Emma Baccellieri: Jack Flaherty

It's truly a toss-up, but I'll go with Flaherty. Even if you assume that his incredible second half from last season cannot be indicative of what he does next, it was still one of the best in recent memory, no matter what metric you want to evaluate it by. And so much of what was behind that stellar performance—getting hitters to chase more often, relying more on his slider, generating more grounders—shows a specific path forward that bodes well for the future.

Inside the Rangers: What if the Dodgers traded Buehler for Yu Darvish?

Connor Grossman: Walker Buehler

Is any crystal ball more fun (read: dangerous) to look into than baseball's? Both Buehler and Flaherty have all the trappings of pitchers that will lead the sport through the 2020s. I'm siding with the Dodgers' righty because of his wide-ranging arsenal and velocity (which jumped across his pitches from 2018 to '19). Unrelated to the Buehler v. Flaherty debate, but the Dodgers' rich mine of talent will ensure Buehler continues to get reps on the sport's biggest stage for years to come. That can add to a player's legend as much, if not more, than talent. 

A year from now, though, the Buehler believers in this space could look foolish. Or brilliant. Long live the crystal ball.

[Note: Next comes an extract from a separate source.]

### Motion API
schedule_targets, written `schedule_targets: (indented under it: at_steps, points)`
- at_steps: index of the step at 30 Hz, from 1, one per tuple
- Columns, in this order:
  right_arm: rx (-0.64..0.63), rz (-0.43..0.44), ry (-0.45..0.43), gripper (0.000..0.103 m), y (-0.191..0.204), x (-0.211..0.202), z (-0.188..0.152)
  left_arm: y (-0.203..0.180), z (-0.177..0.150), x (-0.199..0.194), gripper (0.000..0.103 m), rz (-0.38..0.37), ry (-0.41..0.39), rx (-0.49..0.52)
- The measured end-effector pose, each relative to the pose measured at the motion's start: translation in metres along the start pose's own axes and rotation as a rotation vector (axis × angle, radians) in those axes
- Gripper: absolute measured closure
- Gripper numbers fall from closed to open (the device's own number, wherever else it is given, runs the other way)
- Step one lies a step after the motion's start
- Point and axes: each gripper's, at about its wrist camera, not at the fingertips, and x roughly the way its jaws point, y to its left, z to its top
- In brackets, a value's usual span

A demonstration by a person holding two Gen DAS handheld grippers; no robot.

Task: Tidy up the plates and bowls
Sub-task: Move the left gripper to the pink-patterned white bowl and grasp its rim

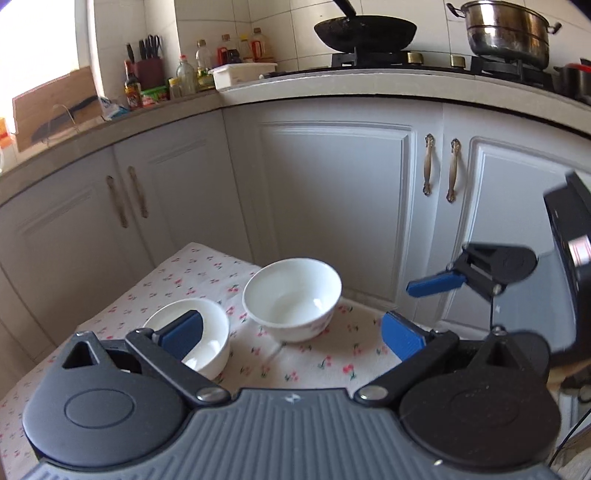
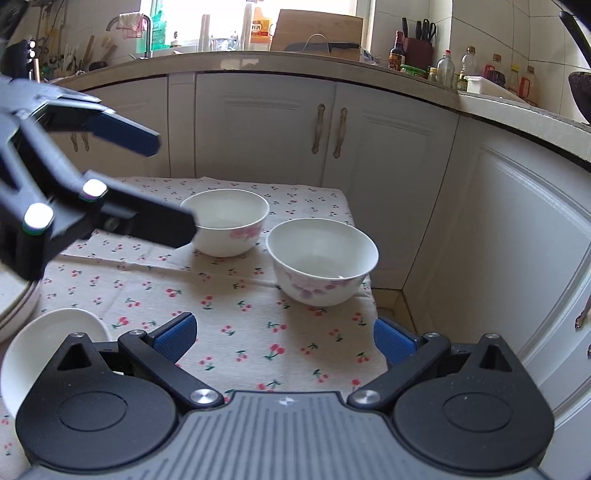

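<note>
A small table with a cherry-print cloth [image 2: 236, 295] stands in front of white kitchen cabinets [image 2: 266, 125], and two grippers hover over it.

In the right wrist view, the right gripper [image 2: 284, 338] sits low at six o'clock with its blue pads spread wide and nothing between them; only cloth shows in the gap. Two white bowls with pink flower prints stand upright on the cloth. The nearer bowl [image 2: 322, 260] is at about one o'clock from that gripper, close to the right edge of the table. The farther bowl [image 2: 225, 221] is at about eleven o'clock, just beside the nearer one but apart from it. A small white dish [image 2: 48, 343] lies at nine o'clock, partly hidden behind the gripper body, and a larger plate rim [image 2: 18, 310] shows just above it at the picture's left edge. The left gripper [image 2: 168, 184] reaches in from ten o'clock, blurred, its fingers spread apart; the lower finger overlaps the farther bowl's rim in this view, though I cannot tell whether it touches.

In the left wrist view, the left gripper [image 1: 291, 334] is also wide open and empty. One bowl [image 1: 195, 338] sits behind its left pad at ten o'clock; the other bowl [image 1: 291, 297] stands at twelve o'clock. The right gripper [image 1: 436, 286] shows at two o'clock, off the table's edge. A wok [image 1: 365, 33] and a steel pot [image 1: 506, 31] rest on the stove above.
</note>
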Motion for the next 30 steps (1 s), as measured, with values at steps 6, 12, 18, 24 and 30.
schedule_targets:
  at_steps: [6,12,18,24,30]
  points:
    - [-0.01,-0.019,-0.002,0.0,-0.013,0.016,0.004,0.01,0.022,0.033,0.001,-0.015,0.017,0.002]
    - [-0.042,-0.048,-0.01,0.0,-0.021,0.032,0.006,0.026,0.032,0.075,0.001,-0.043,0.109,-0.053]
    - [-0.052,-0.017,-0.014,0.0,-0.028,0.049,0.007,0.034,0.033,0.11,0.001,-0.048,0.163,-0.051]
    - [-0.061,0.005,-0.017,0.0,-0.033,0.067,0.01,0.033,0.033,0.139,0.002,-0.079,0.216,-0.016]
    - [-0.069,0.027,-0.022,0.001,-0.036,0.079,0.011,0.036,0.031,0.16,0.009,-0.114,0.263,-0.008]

Matt Martell: Jack Flaherty

A few weeks back when we picked our ideal rotation, I was the only one to pick Jack Flaherty. His absurd second-half performance last season carried the Cardinals to the NL Central title. In his final 15 starts, he went 7-2 with a 0.91 ERA, a 0.71 WHIP and 124 strikeouts in 99 1/3 innings. Buehler was the fourth starter in my rotation, slotted just behind Flaherty, because there is perhaps no young pitcher more electric than him. He has three elite pitches—four-seamer, slider and curveball—and has not yet hit his prime. Still, if I'm picking one pitcher to anchor my staff for the next decade, I'm choosing Flaherty because he's the one who has already done it.

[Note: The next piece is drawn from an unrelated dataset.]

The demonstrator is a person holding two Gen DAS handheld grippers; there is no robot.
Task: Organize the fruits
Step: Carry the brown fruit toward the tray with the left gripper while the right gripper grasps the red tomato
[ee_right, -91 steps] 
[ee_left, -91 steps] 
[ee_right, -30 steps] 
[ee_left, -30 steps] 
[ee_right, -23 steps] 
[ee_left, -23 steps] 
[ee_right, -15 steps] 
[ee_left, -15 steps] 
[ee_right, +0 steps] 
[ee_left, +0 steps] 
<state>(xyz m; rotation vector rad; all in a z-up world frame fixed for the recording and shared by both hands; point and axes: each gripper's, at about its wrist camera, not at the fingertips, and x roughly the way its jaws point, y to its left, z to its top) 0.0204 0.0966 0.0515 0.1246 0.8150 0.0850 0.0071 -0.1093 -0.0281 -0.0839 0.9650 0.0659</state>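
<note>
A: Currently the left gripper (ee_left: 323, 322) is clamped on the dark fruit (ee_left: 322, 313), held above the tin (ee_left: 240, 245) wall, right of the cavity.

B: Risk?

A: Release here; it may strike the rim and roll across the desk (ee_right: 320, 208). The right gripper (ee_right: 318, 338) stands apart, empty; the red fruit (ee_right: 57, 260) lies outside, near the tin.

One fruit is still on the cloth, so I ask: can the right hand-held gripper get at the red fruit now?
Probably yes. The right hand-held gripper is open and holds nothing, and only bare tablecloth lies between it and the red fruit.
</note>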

Michael Shapiro: Walker Buehler

It's hard to go wrong here with two of the game's top young arms, but I'll side with Buehler due to his dominance with his fastball. L.A.'s ace averaged 96.5 mph on his heater last year–good for fifth in the Majors among starters–pairing both a two-seam and four-seam fastball with a quality curveball and confounding slider. Buehler also proved his mettle on the biggest stage, tossing seven shutout innings in Game 3 of the 2018 World Series. Flaherty has the superior breaking ball, and his 0.97 WHIP last season is patently absurd. But in a game now built on power arms, give me the next great Dodgers starter.